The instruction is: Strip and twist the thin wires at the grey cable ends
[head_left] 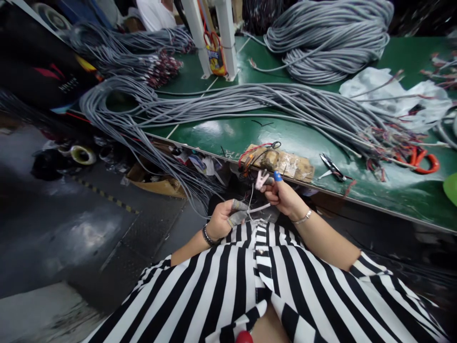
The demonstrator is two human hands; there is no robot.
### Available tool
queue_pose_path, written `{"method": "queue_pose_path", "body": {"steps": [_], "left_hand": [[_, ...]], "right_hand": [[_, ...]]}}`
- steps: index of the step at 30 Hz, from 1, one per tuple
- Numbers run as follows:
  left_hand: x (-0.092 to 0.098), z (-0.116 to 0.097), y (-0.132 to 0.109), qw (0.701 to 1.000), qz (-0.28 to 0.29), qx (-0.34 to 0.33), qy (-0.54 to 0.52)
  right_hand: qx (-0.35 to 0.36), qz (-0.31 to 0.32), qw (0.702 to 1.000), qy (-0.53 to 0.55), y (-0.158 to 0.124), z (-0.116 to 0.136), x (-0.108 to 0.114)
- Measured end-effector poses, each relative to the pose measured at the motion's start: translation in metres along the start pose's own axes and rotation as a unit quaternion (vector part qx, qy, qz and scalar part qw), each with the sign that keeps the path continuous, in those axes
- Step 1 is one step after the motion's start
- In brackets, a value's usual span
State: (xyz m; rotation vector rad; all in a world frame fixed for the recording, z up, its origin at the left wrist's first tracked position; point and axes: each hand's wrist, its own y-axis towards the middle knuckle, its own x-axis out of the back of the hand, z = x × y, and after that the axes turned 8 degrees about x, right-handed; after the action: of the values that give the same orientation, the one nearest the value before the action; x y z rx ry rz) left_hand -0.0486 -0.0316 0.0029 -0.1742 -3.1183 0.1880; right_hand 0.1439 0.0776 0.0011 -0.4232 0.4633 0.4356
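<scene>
A short length of light grey cable (260,208) spans the gap between our two hands, above our lap at the near side of a green table (212,131). Our left hand (222,219) pinches its left part, thumb and forefinger in grey wraps (240,205) drawn close around it. Our right hand (280,196), a blue wrap (277,176) on one fingertip, has its fingertips closed on a pale pink forked piece (262,180); whether its curled lower fingers grip the cable's right end we cannot tell. A thin white wire (251,196) hangs between the hands. Just beyond, on the table's near edge, we have a worn wooden block (294,166) with a tangle of wires (250,157) at its left end. To the right lie a black-and-silver hand tool (332,166) and, farther right, orange looped handles (425,162) beside the wire ends (392,136) of a long bundle of grey cables (214,105), which spills over the near edge at left. At far right we see a big grey coil (332,38); at far centre, a white stand (228,38); at far left, a person in white (155,14)
</scene>
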Motion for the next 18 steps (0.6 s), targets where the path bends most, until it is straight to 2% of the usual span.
{"method": "queue_pose_path", "body": {"steps": [6,11,13,18], "left_hand": [[-0.004,-0.001,0.016,1.000,-0.006,0.002,0.001],[-0.003,-0.003,0.027,1.000,-0.017,0.006,0.005],[-0.002,-0.002,0.030,1.000,-0.007,0.004,0.003],[0.001,0.005,0.034,1.000,0.027,0.009,0.000]], "right_hand": [[0.058,-0.001,0.997,-0.049,0.007,0.002,-0.009],[0.154,-0.083,0.983,-0.052,0.008,-0.014,-0.012],[0.154,-0.081,0.984,-0.030,0.010,-0.018,-0.013],[0.084,-0.009,0.996,0.015,0.016,-0.015,-0.018]]}}
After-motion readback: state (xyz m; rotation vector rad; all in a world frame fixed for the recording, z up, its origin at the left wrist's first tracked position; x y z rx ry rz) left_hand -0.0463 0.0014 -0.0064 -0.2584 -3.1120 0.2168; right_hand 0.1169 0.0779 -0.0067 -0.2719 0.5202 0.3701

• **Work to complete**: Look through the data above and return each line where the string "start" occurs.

• **Exercise solution**:
- Measured end-effector poses, each relative to the pose measured at the motion's start: translation in metres along the start pose's own axes and rotation as a unit quaternion (vector part qx, qy, qz and scalar part qw), each with the sign that keeps the path continuous, in those axes
- Step 1 is one step after the motion's start

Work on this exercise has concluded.